# Instructions to follow
How many lines in the records below contain the word "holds"? Answer with the number and nothing else.

- Opening Delimiter -

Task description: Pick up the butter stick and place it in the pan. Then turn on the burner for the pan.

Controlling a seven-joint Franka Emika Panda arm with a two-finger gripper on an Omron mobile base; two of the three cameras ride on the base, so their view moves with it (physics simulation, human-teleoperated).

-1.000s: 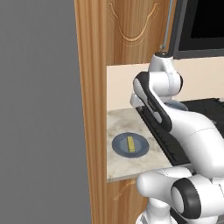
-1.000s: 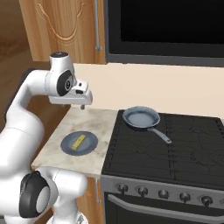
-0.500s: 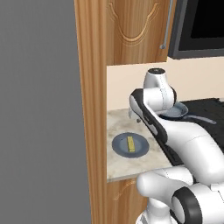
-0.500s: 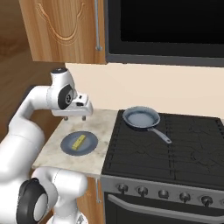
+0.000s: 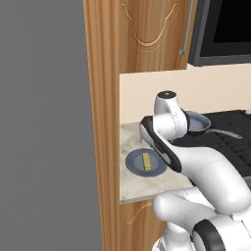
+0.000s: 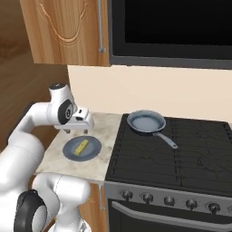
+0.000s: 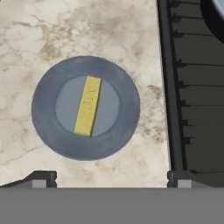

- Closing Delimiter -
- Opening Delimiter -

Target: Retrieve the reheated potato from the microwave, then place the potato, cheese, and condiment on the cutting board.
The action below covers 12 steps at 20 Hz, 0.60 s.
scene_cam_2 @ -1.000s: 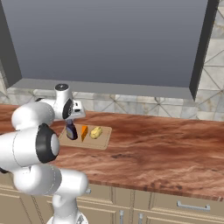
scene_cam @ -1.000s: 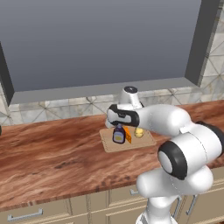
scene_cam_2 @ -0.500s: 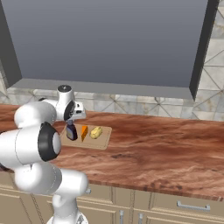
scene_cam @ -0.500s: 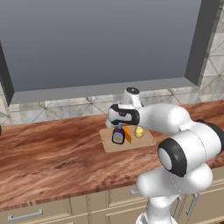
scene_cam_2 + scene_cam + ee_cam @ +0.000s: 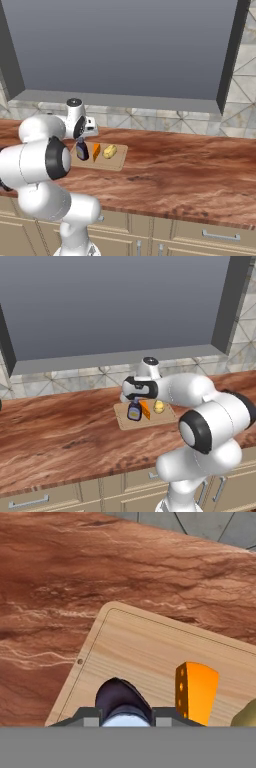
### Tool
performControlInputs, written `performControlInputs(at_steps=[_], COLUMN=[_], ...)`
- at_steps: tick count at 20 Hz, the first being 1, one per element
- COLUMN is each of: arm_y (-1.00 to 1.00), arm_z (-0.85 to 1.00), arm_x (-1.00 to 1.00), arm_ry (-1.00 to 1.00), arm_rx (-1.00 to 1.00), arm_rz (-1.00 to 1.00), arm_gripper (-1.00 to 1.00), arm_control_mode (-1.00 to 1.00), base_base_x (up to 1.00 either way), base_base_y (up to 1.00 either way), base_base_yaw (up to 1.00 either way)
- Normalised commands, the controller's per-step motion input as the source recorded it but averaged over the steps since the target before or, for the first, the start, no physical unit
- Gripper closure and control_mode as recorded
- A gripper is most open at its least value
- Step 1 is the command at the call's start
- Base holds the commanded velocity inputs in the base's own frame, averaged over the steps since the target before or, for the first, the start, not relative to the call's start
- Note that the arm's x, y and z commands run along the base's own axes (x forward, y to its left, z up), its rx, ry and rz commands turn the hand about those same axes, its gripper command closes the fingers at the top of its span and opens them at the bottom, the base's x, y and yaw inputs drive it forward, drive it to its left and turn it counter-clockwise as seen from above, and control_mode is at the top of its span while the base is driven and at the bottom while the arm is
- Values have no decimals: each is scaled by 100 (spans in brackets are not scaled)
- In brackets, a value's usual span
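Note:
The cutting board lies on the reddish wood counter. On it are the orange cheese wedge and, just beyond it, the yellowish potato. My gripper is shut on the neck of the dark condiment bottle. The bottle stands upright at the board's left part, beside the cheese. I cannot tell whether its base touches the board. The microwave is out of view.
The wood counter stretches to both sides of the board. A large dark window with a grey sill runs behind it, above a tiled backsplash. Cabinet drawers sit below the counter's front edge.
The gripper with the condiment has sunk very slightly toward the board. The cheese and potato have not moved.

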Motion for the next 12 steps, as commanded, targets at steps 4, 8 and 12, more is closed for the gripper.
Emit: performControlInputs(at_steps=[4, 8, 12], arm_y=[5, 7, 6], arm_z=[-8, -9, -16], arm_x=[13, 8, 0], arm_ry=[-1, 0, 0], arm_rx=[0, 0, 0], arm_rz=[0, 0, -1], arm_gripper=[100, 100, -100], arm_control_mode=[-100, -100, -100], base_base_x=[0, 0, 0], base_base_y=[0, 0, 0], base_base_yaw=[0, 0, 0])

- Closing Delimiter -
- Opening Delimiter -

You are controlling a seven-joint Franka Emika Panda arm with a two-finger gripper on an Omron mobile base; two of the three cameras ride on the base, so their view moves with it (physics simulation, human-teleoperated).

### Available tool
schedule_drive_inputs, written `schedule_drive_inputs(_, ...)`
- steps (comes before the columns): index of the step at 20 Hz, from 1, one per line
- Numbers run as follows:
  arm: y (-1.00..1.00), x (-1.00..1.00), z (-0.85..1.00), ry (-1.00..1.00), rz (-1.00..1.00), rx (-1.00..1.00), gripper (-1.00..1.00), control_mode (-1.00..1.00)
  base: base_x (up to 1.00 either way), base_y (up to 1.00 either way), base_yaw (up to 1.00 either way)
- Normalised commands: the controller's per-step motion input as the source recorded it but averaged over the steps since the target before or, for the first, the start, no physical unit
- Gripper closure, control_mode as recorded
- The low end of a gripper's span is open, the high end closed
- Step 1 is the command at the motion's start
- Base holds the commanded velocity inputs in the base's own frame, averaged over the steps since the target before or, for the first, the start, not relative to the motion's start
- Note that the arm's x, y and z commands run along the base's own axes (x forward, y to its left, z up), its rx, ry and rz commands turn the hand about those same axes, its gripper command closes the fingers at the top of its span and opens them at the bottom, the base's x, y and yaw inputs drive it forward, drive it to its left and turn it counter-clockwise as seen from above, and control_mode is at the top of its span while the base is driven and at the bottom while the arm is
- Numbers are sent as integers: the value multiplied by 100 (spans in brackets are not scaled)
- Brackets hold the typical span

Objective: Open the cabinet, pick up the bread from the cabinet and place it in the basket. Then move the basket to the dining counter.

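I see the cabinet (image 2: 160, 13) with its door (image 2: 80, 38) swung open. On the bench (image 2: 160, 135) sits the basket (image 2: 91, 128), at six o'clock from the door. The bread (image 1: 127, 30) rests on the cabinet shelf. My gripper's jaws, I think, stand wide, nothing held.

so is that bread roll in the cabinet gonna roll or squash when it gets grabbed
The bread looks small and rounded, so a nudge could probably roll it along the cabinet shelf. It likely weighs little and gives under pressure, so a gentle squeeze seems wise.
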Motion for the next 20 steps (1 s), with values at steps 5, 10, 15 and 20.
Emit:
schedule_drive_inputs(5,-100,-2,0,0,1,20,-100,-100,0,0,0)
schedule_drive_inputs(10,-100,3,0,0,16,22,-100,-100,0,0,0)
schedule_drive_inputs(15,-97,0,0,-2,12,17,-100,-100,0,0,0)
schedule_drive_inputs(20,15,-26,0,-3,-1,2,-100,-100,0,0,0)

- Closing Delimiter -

# Answer space
2